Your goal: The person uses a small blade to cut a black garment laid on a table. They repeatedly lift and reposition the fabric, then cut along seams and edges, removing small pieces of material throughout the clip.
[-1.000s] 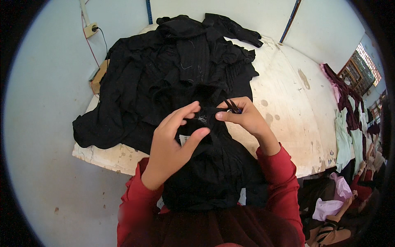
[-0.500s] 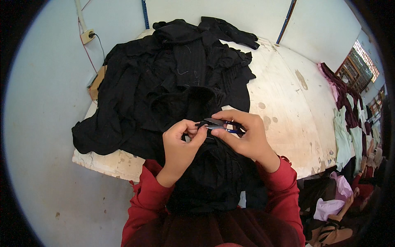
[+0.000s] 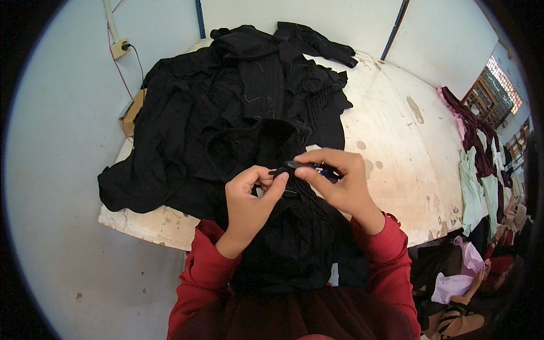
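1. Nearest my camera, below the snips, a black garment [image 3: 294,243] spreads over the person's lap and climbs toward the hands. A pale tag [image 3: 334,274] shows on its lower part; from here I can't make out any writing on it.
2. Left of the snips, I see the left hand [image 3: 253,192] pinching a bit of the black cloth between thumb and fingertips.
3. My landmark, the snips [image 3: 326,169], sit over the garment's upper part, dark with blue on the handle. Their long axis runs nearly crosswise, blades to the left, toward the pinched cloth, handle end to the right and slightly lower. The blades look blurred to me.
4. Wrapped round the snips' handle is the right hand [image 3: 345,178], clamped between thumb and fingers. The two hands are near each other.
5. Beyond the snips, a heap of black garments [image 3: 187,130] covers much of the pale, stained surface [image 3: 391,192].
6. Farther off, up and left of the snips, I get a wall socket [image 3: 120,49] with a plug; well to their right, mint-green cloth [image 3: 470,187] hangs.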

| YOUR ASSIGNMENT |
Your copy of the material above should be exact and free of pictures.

| EXERCISE RESPONSE |
Your goal: The person uses a small blade to cut a black garment laid on a table. They repeatedly lift and reposition the fabric, then cut along seams and edges, removing small pieces of material throughout the clip.
[-1.000s] 
[-0.500s] 
[+0.000s] 
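1. Nearest my camera, below the snips, a black garment [image 3: 294,243] spreads over the person's lap and climbs toward the hands. A pale tag [image 3: 334,274] shows on its lower part; from here I can't make out any writing on it.
2. Left of the snips, I see the left hand [image 3: 253,192] pinching a bit of the black cloth between thumb and fingertips.
3. My landmark, the snips [image 3: 326,169], sit over the garment's upper part, dark with blue on the handle. Their long axis runs nearly crosswise, blades to the left, toward the pinched cloth, handle end to the right and slightly lower. The blades look blurred to me.
4. Wrapped round the snips' handle is the right hand [image 3: 345,178], clamped between thumb and fingers. The two hands are near each other.
5. Beyond the snips, a heap of black garments [image 3: 187,130] covers much of the pale, stained surface [image 3: 391,192].
6. Farther off, up and left of the snips, I get a wall socket [image 3: 120,49] with a plug; well to their right, mint-green cloth [image 3: 470,187] hangs.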

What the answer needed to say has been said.